San Antonio, on the other hand, has nearly 1.5 million people — and hot tourist attractions that draw visitors each year, including the Alamo, the Riverwalk and the largest Mexican market in the U.S. San Antonio has also become something of an exurb of Austin, drawing young people away from that ever-more-pricey hub. From a community change perspective, San Antonio has a far more distributed leadership model than Spartanburg, Shelton said. “It also has a strong backbone, but a very different model and a multitude of community partners that have signed up for specific outcomes and are accountable for delivering on them. There is a shifting of power from the center to many stakeholders.” Shelton also pointed out that San Antonio does not have the traditional neighborhood geography of Spartanburg.

Dallas, while also in Texas, represents yet a third type of community. It has one of the most robust cradle-to-career backbones in the country, according to Shelton, and a Child Poverty Action Lab that works with neighborhoods to solve specific problems like teen pregnancy. It’s wealthier and more sophisticated than the other two communities in terms of data use, working with large-scale partners and engaging in more extensive policy work.

These three communities have each developed a multi-year “cradle to career” economic and social mobility plan. Local leaders have corralled dozens of partners for planning and funding. The result is that in all three cases, the Blue Meridian grants of $50 million supplement larger tranches of local support and energy.
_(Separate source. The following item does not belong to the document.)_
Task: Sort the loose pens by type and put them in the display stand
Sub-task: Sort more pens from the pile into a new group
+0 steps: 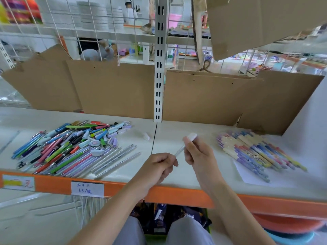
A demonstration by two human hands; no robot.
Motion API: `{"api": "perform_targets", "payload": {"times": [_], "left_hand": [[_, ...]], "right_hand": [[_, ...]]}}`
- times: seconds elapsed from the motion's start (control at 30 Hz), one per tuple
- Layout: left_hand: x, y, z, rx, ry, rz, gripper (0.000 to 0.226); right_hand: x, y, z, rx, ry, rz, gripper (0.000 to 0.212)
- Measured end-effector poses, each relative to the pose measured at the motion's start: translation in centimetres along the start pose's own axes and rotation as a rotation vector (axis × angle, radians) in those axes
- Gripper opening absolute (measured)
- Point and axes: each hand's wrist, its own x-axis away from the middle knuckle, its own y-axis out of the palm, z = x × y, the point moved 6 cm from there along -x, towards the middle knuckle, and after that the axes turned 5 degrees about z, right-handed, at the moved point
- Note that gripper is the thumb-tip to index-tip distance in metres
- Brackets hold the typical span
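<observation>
While both hands work above the shelf (168,175), we see the left hand (157,165) curled round the lower end of a slim clear pen (179,151), and the right hand (196,152) pinching what appears to be a pale cap (192,136) at its fingertips; motion blur leaves it unclear whether the cap is separate from the pen or seated on it. Left of the hands lies the mixed pile of loose pens (70,147), with a row of clear-barrelled pens along its near side. At the right, a sorted fan of pastel pens (254,152) rests partly on a white sheet (254,177). A stray cap (146,136) lies between the pile and the hands. No display stand can be made out; only cardboard panels (109,89) line the back of the shelf.

We judge the step in hand to be capping or checking one pen before grouping it. To do it well, we would hold the barrel steady, align the cap along its axis, press until seated, then lay the pen with its like, tips facing one way.
</observation>
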Motion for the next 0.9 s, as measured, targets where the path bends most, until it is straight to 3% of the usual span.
{"api": "perform_targets", "payload": {"times": [0.1,0.2,0.3,0.4,0.47,0.57,0.7,0.83,0.9], "left_hand": [[-1.0,0.8,0.7,-0.087,0.056,0.015,0.035],[-1.3,0.4,0.9,-0.617,0.271,0.076,0.033],[-0.9,-2.0,0.2,-0.969,0.393,0.164,0.023],[-0.7,-5.1,-0.2,-1.083,0.416,0.294,0.016],[-0.5,-7.3,-0.2,-1.113,0.399,0.401,0.016],[0.4,-10.5,-0.5,-1.181,0.358,0.529,0.02],[1.0,-12.0,-1.5,-1.177,0.273,0.526,0.022],[0.5,-11.6,-1.8,-1.181,0.26,0.491,0.019],[0.5,-11.7,-1.8,-1.155,0.314,0.492,0.018]], "right_hand": [[0.3,0.5,1.3,0.053,0.082,-0.066,0.026],[-1.0,-1.1,0.8,0.189,0.055,0.011,0.029],[-3.1,-2.8,0.1,0.635,-0.071,0.015,0.029],[-4.4,-3.6,2.1,1.139,-0.068,-0.05,0.021],[-4.9,-4.0,3.3,1.298,-0.034,-0.072,0.013],[-5.6,-4.6,3.5,1.359,-0.036,-0.033,0.02],[-6.0,-4.5,2.4,1.418,-0.007,0.087,0.026],[-5.3,0.4,2.0,1.357,-0.176,-0.078,0.025],[-5.7,3.4,2.1,1.204,-0.177,-0.125,0.022]]}}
In Spartanburg, the leading local partner, Spartanburg Academic Movement, raised $100 million for its Movement 2030 plan. The county’s initiative will focus on education, specifically an initiative to ensure that 65% of its children are school ready by 2030 (up from 48% now), and to increase the percentage of high schoolers who enroll in postsecondary education from 59% to 70%. 

In San Antonio, the lead partner, UP Partnership, raised $114 million in support of its Future Ready Bexar County Plan. The plan there is to increase the percentage of Bexar County high school graduates who enroll in postsecondary education or a credential program from 50% to 70% by 2030. The Future Ready Bexar County Plan is also working with local young people to scale what it calls “three pillars for success — healing, access and voice.” 

In Dallas County, the lead partners, the Commit Partnership and Child Poverty Action Lab, raised $120 million for Opportunity 2040. The plan aims to halve the number of children living in poverty by 2040 and double the number of young adults earning a living wage. 

High-dollar support from large funding concerns like Blue Meridian can be key to effective place-based collaboration. But local involvement is, too. “We believe that it’s very important that local funders are in a significant leadership role because they will be there for the long term,” Shelton said. “We’re seeing communities step up in ways that are unprecedented.”